Last autumn, I was forced to pick and choose pieces of my life that I wanted to bring with me to university as I packed to move halfway across the world from India. I tried to fit in as much as I could within the stingy baggage allowance. My belongings sat piled against each other: the soft folds of sadness over having to leave the comforts of the familiar pushed against the hardbound spines of the books listed on my reading list. I vividly recall the argument I had with my mother: I refused to remove my copy of “India after Gandhi ” by Guha, a book I wished to carry as a personal read rather than academic requirements. In hindsight, I did not know that as I struggled to make space for both  Guha and Perry Anderson, it would be a sort of foreshadowing, a kind of a microcosm if you will, of a life that I would come to become familiar with.  A weighing sense of dichotomy between my culture, languages and history that amalgamate to shape my ‘brown’ identity and my surroundings.

Over time I’ve come to realise that they feel the heaviest in the careless moments which hold no significant value in the grander scheme of things. As I set my bag down on one of the wooden desks of the Upper Camera, and start to pull out my books and laptop, subconsciously I notice an array of my belongings tumble out alongside and realise each one carries with it a neatly packaged bundle of thoughts, musings and uncomfortable histories. Half an hour passes; they hang there uncomfortably, while I pretend to pay attention to Dworkin’s essay on ‘Rights’. I can no longer hold back. As discreetly as I can, I pick them up, one at a time, and caress them softly. 

Palestinian poet, Mahmoud Darwish’s words ‘our love is an inherited disease’ echo in my mind. Never does it seem more true than in that moment in the warm- yellow lamp stained stillness of the Bodleian Libraries. I realise that being ‘Brown’ runs deeper than an extra shot of melatonin in my skin: it’s the conditioned familiarity and subsequent comfort I feel in the prolonged ‘a’s and the rough edged ‘r’s in my name, the sliver of hope that age-old Hindu prayers extend to my anxious mind and my perennial dalliance with history, community, love and grief. 

I question the relevance of the perceived gap I feel between my surroundings and myself. I wonder if this dichotomy is real or whether it’s a consequence of the internalised postcolonial lens that I’ve been conditioned to view myself through that leads me to constantly feel like an outsider, tipping around carefully in measured steps, as one does when one feels as if they’re intruding in someone’s home. 

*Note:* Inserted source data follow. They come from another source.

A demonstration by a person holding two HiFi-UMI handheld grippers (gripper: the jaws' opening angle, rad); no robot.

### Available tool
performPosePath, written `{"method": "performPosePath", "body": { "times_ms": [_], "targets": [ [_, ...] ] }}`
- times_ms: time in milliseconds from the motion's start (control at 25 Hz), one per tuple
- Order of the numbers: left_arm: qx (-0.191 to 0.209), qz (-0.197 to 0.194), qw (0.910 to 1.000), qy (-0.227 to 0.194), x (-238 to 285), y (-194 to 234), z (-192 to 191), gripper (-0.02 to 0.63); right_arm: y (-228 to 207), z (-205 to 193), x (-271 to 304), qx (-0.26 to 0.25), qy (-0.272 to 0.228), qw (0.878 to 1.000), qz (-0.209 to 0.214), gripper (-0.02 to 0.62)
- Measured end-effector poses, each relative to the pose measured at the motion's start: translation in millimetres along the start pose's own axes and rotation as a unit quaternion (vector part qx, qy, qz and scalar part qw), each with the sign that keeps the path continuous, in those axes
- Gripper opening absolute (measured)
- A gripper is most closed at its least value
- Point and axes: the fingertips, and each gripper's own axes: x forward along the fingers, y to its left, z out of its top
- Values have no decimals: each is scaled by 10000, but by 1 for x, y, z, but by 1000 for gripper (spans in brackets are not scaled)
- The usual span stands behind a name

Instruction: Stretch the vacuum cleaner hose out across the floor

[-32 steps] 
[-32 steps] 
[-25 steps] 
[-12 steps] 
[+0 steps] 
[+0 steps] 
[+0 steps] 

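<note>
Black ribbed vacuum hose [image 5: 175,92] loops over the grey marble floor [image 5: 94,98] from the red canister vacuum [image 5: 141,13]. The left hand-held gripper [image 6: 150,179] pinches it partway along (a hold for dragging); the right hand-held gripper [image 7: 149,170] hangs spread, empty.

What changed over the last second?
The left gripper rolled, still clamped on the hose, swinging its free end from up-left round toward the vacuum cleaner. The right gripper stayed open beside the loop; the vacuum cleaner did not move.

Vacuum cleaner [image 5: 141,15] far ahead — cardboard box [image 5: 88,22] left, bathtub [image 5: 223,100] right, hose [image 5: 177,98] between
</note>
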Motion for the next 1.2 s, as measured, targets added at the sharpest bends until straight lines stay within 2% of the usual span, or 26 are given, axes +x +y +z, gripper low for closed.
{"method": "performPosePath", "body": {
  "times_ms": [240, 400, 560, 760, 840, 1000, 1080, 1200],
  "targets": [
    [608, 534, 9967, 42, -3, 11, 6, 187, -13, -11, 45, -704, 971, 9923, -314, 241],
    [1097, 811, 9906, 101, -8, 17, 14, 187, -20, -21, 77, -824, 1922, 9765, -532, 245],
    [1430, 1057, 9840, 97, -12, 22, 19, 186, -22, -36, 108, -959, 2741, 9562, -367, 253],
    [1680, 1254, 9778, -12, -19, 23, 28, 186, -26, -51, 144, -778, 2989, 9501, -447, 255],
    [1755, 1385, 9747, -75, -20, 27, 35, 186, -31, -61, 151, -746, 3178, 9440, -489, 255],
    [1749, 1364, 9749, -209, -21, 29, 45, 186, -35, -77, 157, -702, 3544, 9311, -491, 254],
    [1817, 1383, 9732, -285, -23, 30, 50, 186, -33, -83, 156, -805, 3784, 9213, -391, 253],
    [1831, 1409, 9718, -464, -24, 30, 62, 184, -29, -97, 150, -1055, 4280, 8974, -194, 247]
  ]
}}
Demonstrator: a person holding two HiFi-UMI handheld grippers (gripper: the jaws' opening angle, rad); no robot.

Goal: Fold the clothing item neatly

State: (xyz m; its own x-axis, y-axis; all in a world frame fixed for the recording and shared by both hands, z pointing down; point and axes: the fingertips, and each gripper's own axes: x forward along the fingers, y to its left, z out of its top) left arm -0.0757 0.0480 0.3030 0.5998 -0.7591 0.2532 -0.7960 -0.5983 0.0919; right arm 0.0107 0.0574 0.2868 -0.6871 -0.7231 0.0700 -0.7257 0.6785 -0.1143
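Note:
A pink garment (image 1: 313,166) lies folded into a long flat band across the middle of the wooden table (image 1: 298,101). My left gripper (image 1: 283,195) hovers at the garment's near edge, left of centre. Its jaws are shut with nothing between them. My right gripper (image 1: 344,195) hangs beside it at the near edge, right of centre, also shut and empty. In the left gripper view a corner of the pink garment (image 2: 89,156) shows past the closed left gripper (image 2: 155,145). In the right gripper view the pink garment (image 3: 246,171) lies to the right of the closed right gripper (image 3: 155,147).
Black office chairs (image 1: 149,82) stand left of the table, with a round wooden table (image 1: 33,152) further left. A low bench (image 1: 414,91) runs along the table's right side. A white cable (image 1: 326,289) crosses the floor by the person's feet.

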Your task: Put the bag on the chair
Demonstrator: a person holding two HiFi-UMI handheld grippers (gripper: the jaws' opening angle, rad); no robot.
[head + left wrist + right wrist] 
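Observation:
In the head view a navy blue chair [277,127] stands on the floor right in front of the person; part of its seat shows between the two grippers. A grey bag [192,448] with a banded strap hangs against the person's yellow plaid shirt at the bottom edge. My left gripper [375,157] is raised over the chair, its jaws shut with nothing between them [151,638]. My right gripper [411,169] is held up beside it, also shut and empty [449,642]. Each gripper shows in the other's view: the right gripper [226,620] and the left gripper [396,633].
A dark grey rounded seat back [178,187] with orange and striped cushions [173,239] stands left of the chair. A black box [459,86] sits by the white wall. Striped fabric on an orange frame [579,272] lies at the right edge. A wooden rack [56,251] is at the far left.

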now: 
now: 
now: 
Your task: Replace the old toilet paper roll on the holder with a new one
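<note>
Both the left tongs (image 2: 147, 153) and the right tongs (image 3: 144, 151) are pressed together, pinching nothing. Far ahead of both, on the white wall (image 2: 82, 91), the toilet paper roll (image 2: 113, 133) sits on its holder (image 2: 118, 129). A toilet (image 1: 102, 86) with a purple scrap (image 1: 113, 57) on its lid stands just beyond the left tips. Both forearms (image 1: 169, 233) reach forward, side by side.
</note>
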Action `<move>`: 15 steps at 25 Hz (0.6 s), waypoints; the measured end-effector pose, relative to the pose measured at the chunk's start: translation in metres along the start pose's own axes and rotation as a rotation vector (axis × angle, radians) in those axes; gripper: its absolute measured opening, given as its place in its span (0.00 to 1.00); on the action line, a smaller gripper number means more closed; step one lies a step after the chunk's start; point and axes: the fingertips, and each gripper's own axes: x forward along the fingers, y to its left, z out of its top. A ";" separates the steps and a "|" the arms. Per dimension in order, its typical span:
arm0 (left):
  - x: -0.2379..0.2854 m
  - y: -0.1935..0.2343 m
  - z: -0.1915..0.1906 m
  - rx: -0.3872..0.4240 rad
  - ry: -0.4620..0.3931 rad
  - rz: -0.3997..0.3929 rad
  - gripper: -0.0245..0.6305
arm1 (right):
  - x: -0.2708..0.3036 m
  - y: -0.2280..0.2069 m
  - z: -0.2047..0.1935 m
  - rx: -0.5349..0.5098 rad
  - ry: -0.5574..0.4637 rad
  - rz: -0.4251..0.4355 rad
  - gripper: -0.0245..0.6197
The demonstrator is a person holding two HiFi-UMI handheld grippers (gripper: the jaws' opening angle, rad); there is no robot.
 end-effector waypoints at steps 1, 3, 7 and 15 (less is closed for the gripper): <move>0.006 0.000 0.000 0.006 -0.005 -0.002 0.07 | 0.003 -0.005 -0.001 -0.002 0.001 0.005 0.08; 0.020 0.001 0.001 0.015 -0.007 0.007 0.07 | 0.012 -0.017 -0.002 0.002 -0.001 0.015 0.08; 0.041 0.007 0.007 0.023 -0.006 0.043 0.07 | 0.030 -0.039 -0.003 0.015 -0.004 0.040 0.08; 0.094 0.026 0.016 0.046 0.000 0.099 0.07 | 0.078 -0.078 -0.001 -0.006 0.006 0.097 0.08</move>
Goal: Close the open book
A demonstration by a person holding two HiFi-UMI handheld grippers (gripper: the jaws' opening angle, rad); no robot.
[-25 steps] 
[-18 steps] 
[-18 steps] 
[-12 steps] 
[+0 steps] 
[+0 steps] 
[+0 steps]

 I am now compelled to come to terms with facets of my identity and reality, that I wasn’t particularly aware of since I naively assumed that they were natural; and they were, in the limited world that I lived in before coming to oxford. There are culture shocks I’m still coming to terms with (Marmite, really?!) and ideas and histories I’m still struggling to convey. 

I’ve come to recognise my role as a translator of sorts, as I struggle to choose and translate between cultures. While I adapt to a new culture, the guilt of leaving behind my own habits and traditions weighs me down. This guilt turns into frustration, widening the apparent chasm of ‘otherness’. I often think about the fragments of my past and how, if at all, significant they are to my identity. I wonder if I’m being foolish in wanting to cling to the suffering of familial and communal history. The questions  become notably heavier as I pause and ask myself: How can I not when my past, present and future are stained with my ever- present dalliance with my deep rooted history and the familial connection I feel with loss, pain and fragile resurrected ambitions.  I’m not sure where the boundaries lie. I’m not sure if there are any to begin with. 

Over the next few weeks, this column will seek to unpack the echoes of poetry and politics, familial history and acquired loss that I subconsciously carry with myself as I navigate the maze of deadlines, libraries, bops and friendships at Oxford.